DATA BELOW START

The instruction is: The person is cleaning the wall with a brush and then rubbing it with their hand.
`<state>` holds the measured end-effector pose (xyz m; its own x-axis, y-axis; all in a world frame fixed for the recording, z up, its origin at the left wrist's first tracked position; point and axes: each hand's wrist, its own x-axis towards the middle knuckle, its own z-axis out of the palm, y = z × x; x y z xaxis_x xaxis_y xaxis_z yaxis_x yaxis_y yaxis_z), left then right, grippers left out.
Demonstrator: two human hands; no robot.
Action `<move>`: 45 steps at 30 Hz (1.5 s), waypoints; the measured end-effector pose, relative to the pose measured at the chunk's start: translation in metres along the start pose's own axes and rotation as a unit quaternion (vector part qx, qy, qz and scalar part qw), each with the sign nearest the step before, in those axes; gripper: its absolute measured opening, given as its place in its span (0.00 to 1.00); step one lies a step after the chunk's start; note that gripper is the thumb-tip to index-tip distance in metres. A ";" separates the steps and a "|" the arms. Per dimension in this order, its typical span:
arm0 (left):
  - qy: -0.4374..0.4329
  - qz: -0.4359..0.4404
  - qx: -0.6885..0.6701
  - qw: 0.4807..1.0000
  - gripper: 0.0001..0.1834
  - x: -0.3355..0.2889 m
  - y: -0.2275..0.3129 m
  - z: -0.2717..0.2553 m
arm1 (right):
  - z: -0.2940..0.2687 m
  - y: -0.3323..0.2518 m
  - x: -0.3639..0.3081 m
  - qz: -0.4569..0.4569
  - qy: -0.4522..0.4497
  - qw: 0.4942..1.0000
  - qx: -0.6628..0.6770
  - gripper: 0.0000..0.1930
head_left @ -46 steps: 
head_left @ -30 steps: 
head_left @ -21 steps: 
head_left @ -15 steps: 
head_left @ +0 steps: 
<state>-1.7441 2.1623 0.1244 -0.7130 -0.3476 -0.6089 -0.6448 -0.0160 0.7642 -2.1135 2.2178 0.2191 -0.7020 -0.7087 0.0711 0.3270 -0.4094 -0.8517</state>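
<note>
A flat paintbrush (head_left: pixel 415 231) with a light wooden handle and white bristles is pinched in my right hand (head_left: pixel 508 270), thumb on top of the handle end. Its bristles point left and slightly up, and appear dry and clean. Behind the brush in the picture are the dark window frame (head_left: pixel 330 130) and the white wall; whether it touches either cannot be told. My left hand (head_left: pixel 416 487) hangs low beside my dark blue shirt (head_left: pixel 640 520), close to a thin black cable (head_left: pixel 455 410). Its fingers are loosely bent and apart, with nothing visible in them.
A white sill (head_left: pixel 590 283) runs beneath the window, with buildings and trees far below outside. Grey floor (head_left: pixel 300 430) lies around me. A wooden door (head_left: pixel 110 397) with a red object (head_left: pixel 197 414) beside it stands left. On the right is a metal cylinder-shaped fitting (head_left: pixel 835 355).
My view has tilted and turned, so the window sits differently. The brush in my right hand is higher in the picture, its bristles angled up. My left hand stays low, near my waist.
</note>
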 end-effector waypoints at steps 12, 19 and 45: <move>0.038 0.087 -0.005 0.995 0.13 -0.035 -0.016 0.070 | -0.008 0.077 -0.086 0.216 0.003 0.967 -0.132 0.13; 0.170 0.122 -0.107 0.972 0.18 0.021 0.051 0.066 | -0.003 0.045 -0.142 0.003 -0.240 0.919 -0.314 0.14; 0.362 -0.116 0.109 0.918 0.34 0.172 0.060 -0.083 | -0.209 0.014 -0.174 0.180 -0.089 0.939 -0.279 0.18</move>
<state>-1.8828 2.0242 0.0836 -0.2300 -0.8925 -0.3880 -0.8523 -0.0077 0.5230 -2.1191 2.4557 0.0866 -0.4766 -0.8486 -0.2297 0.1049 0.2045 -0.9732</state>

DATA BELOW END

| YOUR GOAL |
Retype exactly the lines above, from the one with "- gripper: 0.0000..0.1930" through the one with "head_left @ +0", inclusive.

| TASK ANSWER |
  - gripper: 0.0000..0.1930
head_left @ -46 steps: 
head_left @ -30 steps: 
head_left @ -21 steps: 
head_left @ -15 steps: 
head_left @ +0 steps: 

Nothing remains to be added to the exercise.